• PROBLEM TO WORK ON
Each record beneath this line is to be copied exactly.

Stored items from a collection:
----------------------------------------

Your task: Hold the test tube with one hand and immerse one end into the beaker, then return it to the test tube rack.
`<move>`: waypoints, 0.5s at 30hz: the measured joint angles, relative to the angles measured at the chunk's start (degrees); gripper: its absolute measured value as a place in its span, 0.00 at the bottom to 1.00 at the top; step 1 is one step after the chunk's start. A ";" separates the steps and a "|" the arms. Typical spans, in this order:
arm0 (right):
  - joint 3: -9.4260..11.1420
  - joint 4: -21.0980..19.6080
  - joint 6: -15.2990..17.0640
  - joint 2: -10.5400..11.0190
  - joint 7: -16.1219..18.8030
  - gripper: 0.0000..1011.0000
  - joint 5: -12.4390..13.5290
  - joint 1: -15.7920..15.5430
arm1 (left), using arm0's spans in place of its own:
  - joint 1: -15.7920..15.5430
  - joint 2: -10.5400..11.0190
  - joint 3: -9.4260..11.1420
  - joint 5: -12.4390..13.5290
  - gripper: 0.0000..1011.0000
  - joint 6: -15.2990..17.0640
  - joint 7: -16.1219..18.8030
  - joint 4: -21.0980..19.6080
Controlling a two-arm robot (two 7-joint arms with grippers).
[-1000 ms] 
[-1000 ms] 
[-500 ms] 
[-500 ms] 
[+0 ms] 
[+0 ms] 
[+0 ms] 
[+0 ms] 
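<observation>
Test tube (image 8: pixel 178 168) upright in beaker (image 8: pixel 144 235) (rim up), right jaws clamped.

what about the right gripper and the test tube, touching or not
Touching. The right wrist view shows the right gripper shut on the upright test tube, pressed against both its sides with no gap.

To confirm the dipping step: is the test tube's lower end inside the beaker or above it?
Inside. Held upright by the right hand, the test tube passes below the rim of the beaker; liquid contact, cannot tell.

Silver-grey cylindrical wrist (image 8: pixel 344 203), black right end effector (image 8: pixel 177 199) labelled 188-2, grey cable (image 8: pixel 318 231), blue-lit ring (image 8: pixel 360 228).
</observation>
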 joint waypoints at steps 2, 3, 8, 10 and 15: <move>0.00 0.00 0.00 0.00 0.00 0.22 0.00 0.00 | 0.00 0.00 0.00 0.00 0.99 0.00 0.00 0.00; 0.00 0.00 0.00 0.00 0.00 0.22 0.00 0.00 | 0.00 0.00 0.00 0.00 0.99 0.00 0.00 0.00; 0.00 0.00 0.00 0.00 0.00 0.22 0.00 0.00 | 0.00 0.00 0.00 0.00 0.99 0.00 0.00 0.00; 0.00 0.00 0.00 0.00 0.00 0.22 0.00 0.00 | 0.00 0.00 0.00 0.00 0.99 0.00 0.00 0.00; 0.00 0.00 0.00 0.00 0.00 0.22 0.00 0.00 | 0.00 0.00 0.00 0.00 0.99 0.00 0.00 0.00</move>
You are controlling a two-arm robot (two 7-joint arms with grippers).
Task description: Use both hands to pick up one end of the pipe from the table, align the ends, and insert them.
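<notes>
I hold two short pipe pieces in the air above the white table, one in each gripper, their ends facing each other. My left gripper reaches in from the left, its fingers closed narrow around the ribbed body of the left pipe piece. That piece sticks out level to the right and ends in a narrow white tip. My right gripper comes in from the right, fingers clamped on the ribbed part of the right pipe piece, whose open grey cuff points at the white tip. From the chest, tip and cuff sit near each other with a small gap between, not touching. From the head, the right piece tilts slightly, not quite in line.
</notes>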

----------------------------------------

• RESULT OF THIS EXERCISE
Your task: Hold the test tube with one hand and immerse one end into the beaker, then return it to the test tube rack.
`<move>`: waypoints, 0.5s at 30hz: the measured joint angles, relative to the angles measured at the chunk's start (degrees); gripper: its absolute measured value as a place in its span, 0.00 at the bottom to 1.00 at the top; step 1 is one step after the chunk's start. A ";" separates the steps and a "|" the arms. Typical spans, in this order:
arm0 (right):
  - joint 3: -9.4260..11.1420
  - joint 4: -21.0980..19.6080
  - joint 6: -15.2990..17.0640
  - joint 2: -10.5400..11.0190
  - joint 7: -16.1219..18.8030
  - gripper: 0.0000..1011.0000
  - joint 5: -12.4390..13.5290
  - joint 1: -15.7920..15.5430
arm1 (left), using arm0's spans in place of its own:
  - joint 1: -15.7920..15.5430
  - joint 2: -10.5400..11.0190
  - joint 3: -9.4260..11.1420
  - joint 5: -12.4390..13.5290
  - gripper: 0.0000..1011.0000
  - joint 6: -15.2990..17.0640
  - joint 7: -16.1219..18.8030
  - joint 4: -21.0980..19.6080
Controlling a two-arm robot (two 7-joint arms with grippers).
[-1000 ms] 
[-1000 ms] 
[-500 ms] 
[-500 ms] 
[+0 ms] 
[+0 ms] 
[+0 ms] 
[+0 ms] 
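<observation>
Test tube (image 8: pixel 178 168) upright in beaker (image 8: pixel 144 235) (rim up), right jaws clamped.

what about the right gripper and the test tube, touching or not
Touching. The right wrist view shows the right gripper shut on the upright test tube, pressed against both its sides with no gap.

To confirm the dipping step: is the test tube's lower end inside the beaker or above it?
Inside. Held upright by the right hand, the test tube passes below the rim of the beaker; liquid contact, cannot tell.

Silver-grey cylindrical wrist (image 8: pixel 344 203), black right end effector (image 8: pixel 177 199) labelled 188-2, grey cable (image 8: pixel 318 231), blue-lit ring (image 8: pixel 360 228).
</observation>
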 joint waypoints at steps 2, 3, 8, 10 and 15: <move>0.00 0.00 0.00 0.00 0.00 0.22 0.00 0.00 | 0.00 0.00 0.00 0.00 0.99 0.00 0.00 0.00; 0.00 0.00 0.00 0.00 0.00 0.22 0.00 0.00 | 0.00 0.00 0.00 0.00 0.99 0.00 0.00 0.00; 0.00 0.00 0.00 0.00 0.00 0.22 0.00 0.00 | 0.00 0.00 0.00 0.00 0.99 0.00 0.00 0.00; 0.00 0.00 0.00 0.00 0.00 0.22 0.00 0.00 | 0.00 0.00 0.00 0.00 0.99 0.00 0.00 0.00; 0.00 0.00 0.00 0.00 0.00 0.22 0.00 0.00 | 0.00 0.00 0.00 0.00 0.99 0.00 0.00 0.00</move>
You are controlling a two-arm robot (two 7-joint arms with grippers).
Task description: Use both hands to pick up one end of the pipe from the table, align the ends, and insert them.
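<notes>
I hold two short pipe pieces in the air above the white table, one in each gripper, their ends facing each other. My left gripper reaches in from the left, its fingers closed narrow around the ribbed body of the left pipe piece. That piece sticks out level to the right and ends in a narrow white tip. My right gripper comes in from the right, fingers clamped on the ribbed part of the right pipe piece, whose open grey cuff points at the white tip. From the chest, tip and cuff sit near each other with a small gap between, not touching. From the head, the right piece tilts slightly, not quite in line.
</notes>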

No further output will be produced for this exercise.